[WORK INSTRUCTIONS]:
Copy each line below that contains "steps".

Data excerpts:
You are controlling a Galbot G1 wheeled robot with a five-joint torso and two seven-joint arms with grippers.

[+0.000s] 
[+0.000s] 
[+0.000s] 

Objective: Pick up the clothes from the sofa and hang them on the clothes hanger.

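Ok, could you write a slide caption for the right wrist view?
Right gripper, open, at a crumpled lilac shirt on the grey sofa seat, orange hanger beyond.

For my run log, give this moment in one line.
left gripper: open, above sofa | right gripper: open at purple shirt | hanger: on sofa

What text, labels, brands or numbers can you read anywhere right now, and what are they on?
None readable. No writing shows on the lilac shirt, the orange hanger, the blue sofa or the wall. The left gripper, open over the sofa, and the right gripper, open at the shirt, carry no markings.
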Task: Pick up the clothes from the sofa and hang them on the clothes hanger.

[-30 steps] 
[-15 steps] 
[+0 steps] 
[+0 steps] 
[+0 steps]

[REPLY TO THE EXERCISE]:
[-30 steps] 
[-15 steps] 
[+0 steps] 
[+0 steps] 
[+0 steps]

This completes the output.